Ormai è chiaro che quest’estate sarà l’estate del ddl Zan. Nel dibattito pubblico italiano non sembra esserci altro tema e anche questo sta toccando sempre più il fondo. L’ultimo esempio ci viene dalla discussione in Senato avvenuta ieri, quando il senatore leghista Massimiliano Romeo – capogruppo della Lega al Senato – parlando della legge contro l’omotransfobia ha detto che in realtà il ddl Zan serve “a vendere gli smalti agli uomini”.

“Il ddl Zan è divisivo,” ha detto Romeo. “C’è stata una nota del Vaticano, è un tema così divisivo che non si può affrontare forzando, chiedendo di arrivare in Aula, sapendo che la Commissione in pochi giorni difficilmente potrà trovare una soluzione”. E fin qui niente di strano: ok, “divisivo” è una parola ormai abusata e citare la nota del Vaticano dimentica che l’Italia è uno stato laico, ma niente di che.
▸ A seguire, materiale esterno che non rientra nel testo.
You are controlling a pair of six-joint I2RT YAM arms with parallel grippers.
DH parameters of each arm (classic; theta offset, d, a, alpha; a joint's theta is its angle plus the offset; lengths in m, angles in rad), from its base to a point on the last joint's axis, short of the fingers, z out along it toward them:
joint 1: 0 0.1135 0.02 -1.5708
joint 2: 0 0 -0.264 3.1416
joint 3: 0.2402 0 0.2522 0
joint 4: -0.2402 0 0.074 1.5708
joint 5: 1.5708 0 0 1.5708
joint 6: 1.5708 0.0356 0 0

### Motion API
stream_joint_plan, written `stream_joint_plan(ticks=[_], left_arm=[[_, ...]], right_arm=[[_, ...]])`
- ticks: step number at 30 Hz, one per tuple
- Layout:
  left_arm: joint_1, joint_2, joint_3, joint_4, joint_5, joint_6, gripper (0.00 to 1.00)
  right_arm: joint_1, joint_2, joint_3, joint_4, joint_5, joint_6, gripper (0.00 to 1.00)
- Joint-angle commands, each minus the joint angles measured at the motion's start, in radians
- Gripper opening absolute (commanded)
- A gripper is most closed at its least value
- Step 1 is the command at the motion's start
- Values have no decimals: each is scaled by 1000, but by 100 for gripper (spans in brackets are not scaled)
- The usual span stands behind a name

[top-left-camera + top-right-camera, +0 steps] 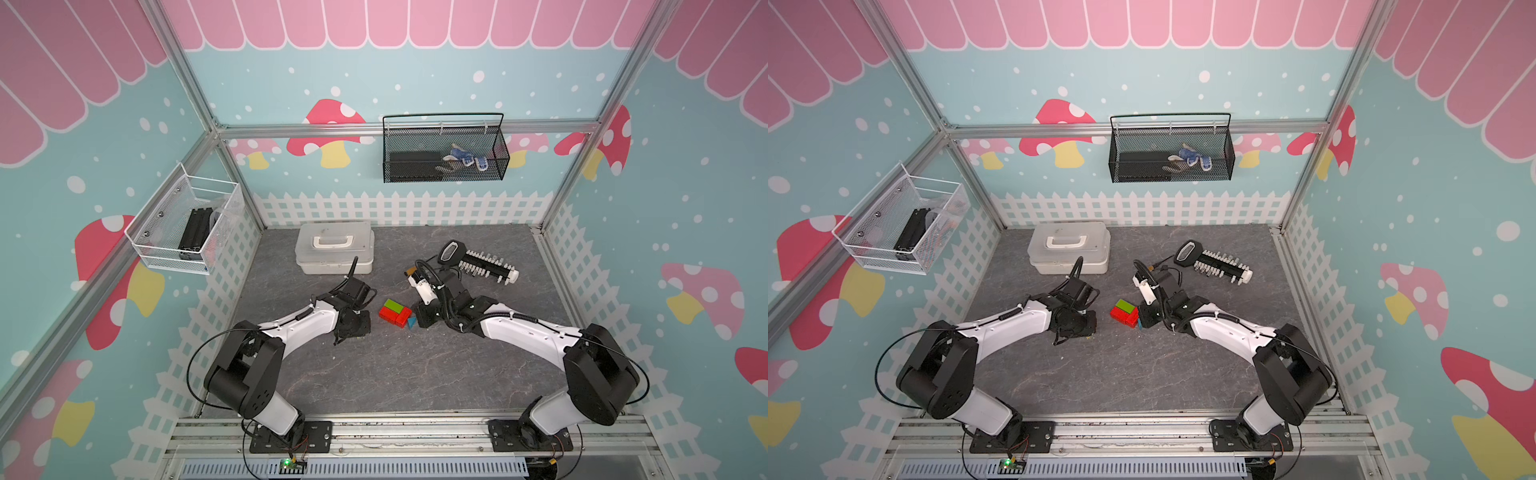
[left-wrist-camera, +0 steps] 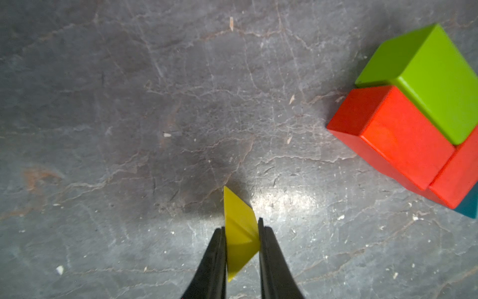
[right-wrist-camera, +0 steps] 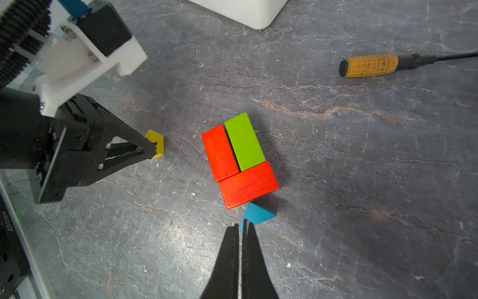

Il bello arriva poi.

“Se si vogliono introdurre logiche di mercato, come il genere neutro, che rende più facile vendere lo smalto nero agli uomini, allora noi non ci stiamo”.

Dunque ecco il vero problema del ddl Zan che nessuno ci dice: introdurre “il genere neutro” (?) permette di vendere più facilmente lo smalto agli uomini (??). Lasciando perdere la sua verità o falsità, non si capisce nemmeno il senso di questa frase. Ovviamente nessuno vieta gli uomini di comprare lo smalto già adesso, e altrettanto ovviamente nel ddl Zan non si parla mai di smalti.